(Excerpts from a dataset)
----
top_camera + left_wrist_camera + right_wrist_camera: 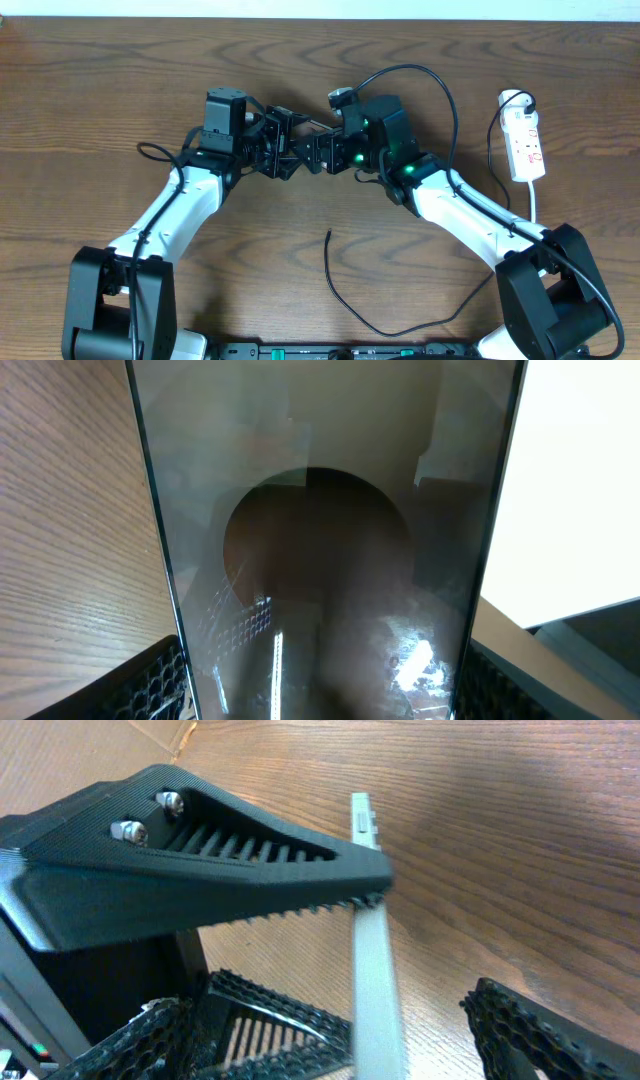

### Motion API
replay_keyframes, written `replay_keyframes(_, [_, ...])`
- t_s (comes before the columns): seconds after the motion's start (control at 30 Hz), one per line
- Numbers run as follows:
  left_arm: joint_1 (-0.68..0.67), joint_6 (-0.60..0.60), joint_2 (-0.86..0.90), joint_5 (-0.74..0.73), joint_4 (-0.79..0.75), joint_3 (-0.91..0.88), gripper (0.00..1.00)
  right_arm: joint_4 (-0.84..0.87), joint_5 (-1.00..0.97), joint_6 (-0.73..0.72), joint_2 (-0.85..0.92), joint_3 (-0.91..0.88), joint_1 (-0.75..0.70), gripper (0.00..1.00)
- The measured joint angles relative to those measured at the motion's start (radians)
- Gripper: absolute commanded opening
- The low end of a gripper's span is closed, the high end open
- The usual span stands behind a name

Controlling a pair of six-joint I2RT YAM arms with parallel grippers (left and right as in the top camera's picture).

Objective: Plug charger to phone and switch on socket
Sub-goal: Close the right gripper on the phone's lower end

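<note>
My left gripper (325,685) is shut on the phone (320,540). Its dark glossy face fills the left wrist view between both finger pads. In the right wrist view the phone's silver edge (375,990) stands edge-on between my right gripper's (400,1032) open fingers, with a gap to the right finger. Overhead, both grippers meet at the table's middle back, left (278,152) and right (325,152), and hide most of the phone. The charger (335,285) lies on the table in front, its free tip (329,233) apart from both grippers. The socket (526,145) lies at the far right.
The wooden table (100,120) carries everything. A black plug (524,100) sits at the socket's far end and a white cord (534,205) runs from its near end. A thicker black cable (430,75) arcs over the right arm.
</note>
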State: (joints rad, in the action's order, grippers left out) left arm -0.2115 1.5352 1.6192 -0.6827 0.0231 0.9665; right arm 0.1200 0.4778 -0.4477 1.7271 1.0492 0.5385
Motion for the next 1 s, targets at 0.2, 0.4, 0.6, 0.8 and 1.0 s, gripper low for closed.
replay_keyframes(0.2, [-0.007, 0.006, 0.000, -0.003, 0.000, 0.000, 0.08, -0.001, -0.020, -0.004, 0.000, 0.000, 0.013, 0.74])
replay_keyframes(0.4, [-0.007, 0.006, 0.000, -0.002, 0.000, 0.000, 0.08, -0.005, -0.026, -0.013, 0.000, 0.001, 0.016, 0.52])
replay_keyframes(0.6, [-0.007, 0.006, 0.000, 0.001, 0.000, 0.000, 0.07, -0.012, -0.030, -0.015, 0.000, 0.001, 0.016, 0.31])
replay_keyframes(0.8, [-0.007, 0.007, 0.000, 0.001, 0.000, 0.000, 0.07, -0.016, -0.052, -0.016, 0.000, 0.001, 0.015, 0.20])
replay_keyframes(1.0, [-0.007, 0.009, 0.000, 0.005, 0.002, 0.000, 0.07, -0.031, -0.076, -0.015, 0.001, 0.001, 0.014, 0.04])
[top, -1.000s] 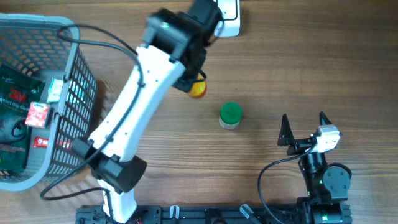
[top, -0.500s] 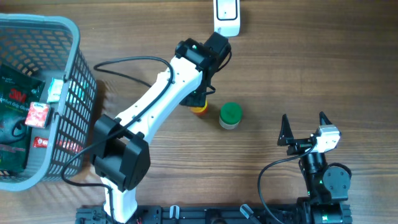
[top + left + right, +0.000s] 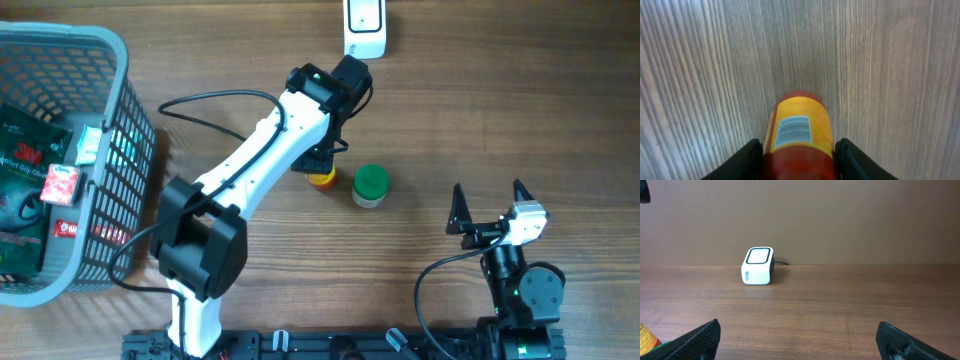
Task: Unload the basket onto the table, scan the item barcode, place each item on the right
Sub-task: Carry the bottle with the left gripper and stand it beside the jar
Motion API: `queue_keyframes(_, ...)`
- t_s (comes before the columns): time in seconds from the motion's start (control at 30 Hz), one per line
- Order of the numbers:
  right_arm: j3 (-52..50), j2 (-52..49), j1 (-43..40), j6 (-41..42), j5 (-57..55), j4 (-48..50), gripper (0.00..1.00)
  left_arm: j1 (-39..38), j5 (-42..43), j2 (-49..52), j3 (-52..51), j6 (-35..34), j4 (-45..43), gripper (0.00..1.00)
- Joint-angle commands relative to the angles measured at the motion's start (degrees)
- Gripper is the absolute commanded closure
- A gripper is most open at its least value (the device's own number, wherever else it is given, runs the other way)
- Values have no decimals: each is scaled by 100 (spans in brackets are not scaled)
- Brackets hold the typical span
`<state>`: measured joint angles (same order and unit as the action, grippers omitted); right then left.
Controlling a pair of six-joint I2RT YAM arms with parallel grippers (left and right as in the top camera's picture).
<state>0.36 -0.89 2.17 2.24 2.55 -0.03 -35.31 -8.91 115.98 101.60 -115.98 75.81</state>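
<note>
1. The bottle (image 3: pixel 801 112), red with a yellow label, is found mid-desk (image 3: pixel 500 100), just left of a green-capped jar (image 3: pixel 371 184) and near of the scanner (image 3: pixel 363 25).
2. Its sides are flanked by the left tool (image 3: pixel 799 145); whether it is clamped cannot be told. The right tool (image 3: pixel 488 192) is held wide open and empty.
3. The bottle is judged light, stiff and smooth, so apt to slip. It is best taken across the body, with the barcode (image 3: pixel 793 131) left uncovered.

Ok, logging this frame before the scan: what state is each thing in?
left gripper: around yellow-labelled red bottle, grip unclear
bottle: barcode showing
right gripper: open, empty
green-lidded jar: upright, closed
white box scanner: untouched
grey mesh basket: holding packets
</note>
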Motion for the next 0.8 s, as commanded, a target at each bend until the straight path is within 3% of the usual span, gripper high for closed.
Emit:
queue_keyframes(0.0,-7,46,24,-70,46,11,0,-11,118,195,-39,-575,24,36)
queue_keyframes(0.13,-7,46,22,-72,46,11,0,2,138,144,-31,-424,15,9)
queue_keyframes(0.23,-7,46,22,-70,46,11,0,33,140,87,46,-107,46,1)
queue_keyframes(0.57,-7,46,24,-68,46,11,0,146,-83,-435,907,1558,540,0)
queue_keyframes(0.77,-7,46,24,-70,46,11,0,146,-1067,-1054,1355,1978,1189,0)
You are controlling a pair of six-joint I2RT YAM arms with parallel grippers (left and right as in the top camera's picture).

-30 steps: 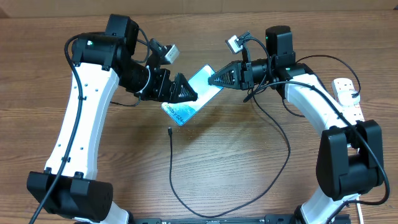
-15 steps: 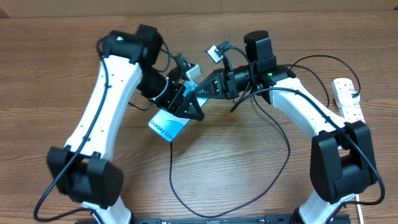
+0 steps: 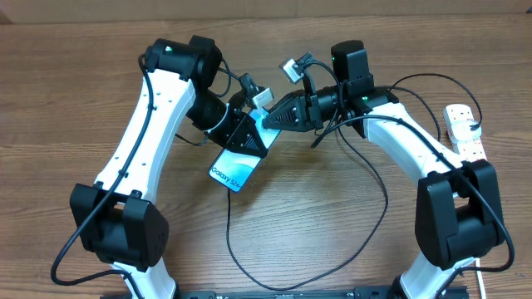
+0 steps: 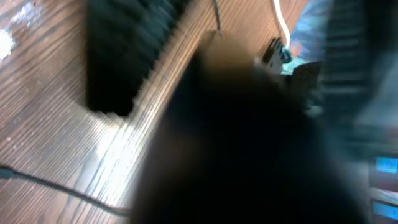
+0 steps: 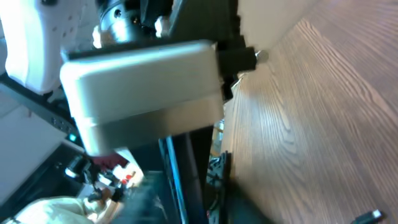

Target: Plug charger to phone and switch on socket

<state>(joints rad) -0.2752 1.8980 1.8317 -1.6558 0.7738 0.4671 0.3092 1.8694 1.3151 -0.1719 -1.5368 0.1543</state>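
Wooden table (image 3: 75, 91): left gripper (image 3: 252, 143) clamped on phone (image 3: 232, 170), lower end tilted toward charger (image 3: 229, 220), likely for plugging (right gripper (image 3: 268, 123) jaws: cannot tell); socket (image 3: 464, 124) well apart

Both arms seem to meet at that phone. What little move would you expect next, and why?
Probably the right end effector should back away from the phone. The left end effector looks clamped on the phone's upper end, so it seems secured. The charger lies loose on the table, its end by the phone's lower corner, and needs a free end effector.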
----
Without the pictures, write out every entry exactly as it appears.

top_camera + left_wrist_camera + right_wrist_camera: 

### Motion API
replay_keyframes, written `replay_keyframes(_, [_, ...])`
- t_s (comes before the columns): seconds after the motion's start (control at 30 Hz), one per line
- Numbers run as follows:
  left_arm: joint_1 (-0.68..0.67), joint_6 (-0.60..0.60), joint_2 (-0.86..0.90), joint_5 (-0.74..0.73), joint_4 (-0.79..0.75), joint_3 (-0.91..0.88), gripper (0.00..1.00)
  right_arm: joint_4 (-0.84..0.87), joint_5 (-1.00..0.97), joint_6 (-0.73..0.72), joint_2 (-0.85..0.92), joint_3 (-0.91..0.88), joint_1 (-0.75..0.70), gripper (0.00..1.00)
- The measured joint angles relative to those measured at the motion's start (radians)
- Gripper: absolute commanded opening
- The low end of a gripper's span is closed, the high end open
- The usual span stands behind a name

Controlling a pair of six-joint I2RT YAM arms with parallel grippers (left and right as in the top camera's picture).

Objective: Plug charger to phone and switch on socket
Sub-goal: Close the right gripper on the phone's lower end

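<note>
My left gripper (325,685) is shut on the phone (320,540). Its dark glossy face fills the left wrist view between both finger pads. In the right wrist view the phone's silver edge (375,990) stands edge-on between my right gripper's (400,1032) open fingers, with a gap to the right finger. Overhead, both grippers meet at the table's middle back, left (278,152) and right (325,152), and hide most of the phone. The charger (335,285) lies on the table in front, its free tip (329,233) apart from both grippers. The socket (526,145) lies at the far right.
The wooden table (100,120) carries everything. A black plug (524,100) sits at the socket's far end and a white cord (534,205) runs from its near end. A thicker black cable (430,75) arcs over the right arm.
</note>
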State: (joints rad, in the action's order, grippers left out) left arm -0.2115 1.5352 1.6192 -0.6827 0.0231 0.9665; right arm 0.1200 0.4778 -0.4477 1.7271 1.0492 0.5385
Motion for the next 1 s, targets at 0.2, 0.4, 0.6, 0.8 and 1.0 s, gripper low for closed.
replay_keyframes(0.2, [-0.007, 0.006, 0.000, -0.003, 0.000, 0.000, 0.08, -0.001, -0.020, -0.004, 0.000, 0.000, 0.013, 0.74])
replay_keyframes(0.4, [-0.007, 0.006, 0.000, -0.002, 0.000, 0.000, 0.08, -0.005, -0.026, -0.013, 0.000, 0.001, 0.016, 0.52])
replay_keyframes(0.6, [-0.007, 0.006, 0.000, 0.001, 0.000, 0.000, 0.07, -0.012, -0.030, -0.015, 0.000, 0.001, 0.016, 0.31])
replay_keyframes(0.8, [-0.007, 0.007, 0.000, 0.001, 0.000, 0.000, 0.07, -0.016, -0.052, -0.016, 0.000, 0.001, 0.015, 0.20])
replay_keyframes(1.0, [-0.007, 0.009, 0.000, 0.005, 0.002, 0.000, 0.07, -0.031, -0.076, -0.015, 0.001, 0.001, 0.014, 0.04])
[top, -1.000s] 
[top, -0.500s] 
[top + left + right, +0.000s] 
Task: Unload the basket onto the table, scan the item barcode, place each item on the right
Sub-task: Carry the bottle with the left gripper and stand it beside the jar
Motion API: `queue_keyframes(_, ...)`
- t_s (comes before the columns): time in seconds from the motion's start (control at 30 Hz), one per line
- Order of the numbers:
  right_arm: j3 (-52..50), j2 (-52..49), j1 (-43..40), j6 (-41..42), j5 (-57..55), j4 (-48..50), gripper (0.00..1.00)
  left_arm: j1 (-39..38), j5 (-42..43), j2 (-49..52), j3 (-52..51), j6 (-35..34), j4 (-45..43), gripper (0.00..1.00)
- Joint-angle commands relative to the angles measured at the motion's start (degrees)
- Gripper is the absolute commanded closure
- A gripper is most open at its least value (the device's own number, wherever else it is given, runs the other way)
- Values have no decimals: each is scaled by 100 (spans in brackets are not scaled)
- Brackets hold the typical span
`<state>`: measured joint angles (same order and unit as the action, grippers omitted); right then left.
Controlling a pair of six-joint I2RT YAM arms with parallel grippers (left and right as in the top camera's picture).
<state>0.36 -0.89 2.17 2.24 2.55 -0.03 -35.31 -8.91 115.98 101.60 -115.98 75.81</state>
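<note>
1. The bottle (image 3: pixel 801 112), red with a yellow label, is found mid-desk (image 3: pixel 500 100), just left of a green-capped jar (image 3: pixel 371 184) and near of the scanner (image 3: pixel 363 25).
2. Its sides are flanked by the left tool (image 3: pixel 799 145); whether it is clamped cannot be told. The right tool (image 3: pixel 488 192) is held wide open and empty.
3. The bottle is judged light, stiff and smooth, so apt to slip. It is best taken across the body, with the barcode (image 3: pixel 793 131) left uncovered.

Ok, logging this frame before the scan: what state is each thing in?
left gripper: around yellow-labelled red bottle, grip unclear
bottle: barcode showing
right gripper: open, empty
green-lidded jar: upright, closed
white box scanner: untouched
grey mesh basket: holding packets
</note>
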Motion for the next 0.8 s, as commanded, a target at each bend until the straight path is within 3% of the usual span, gripper high for closed.
Emit:
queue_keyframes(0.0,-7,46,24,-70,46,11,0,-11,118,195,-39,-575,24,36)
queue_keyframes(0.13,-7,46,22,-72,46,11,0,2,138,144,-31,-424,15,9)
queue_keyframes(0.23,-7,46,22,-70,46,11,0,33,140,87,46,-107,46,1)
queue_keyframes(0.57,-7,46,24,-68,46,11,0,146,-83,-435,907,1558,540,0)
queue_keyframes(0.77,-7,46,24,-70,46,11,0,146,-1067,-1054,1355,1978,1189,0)
You are controlling a pair of six-joint I2RT YAM arms with parallel grippers (left and right as in the top camera's picture).

-30 steps: 
-15 steps: 
+0 steps: 
+0 steps: 
+0 steps: 

Target: Plug charger to phone and switch on socket

<state>(joints rad) -0.2752 1.8980 1.8317 -1.6558 0.7738 0.4671 0.3092 1.8694 1.3151 -0.1719 -1.5368 0.1543</state>
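Wooden table (image 3: 75, 91): left gripper (image 3: 252, 143) clamped on phone (image 3: 232, 170), lower end tilted toward charger (image 3: 229, 220), likely for plugging (right gripper (image 3: 268, 123) jaws: cannot tell); socket (image 3: 464, 124) well apart

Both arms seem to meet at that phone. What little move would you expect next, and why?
Probably the right end effector should back away from the phone. The left end effector looks clamped on the phone's upper end, so it seems secured. The charger lies loose on the table, its end by the phone's lower corner, and needs a free end effector.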

For this exercise, nothing more is required.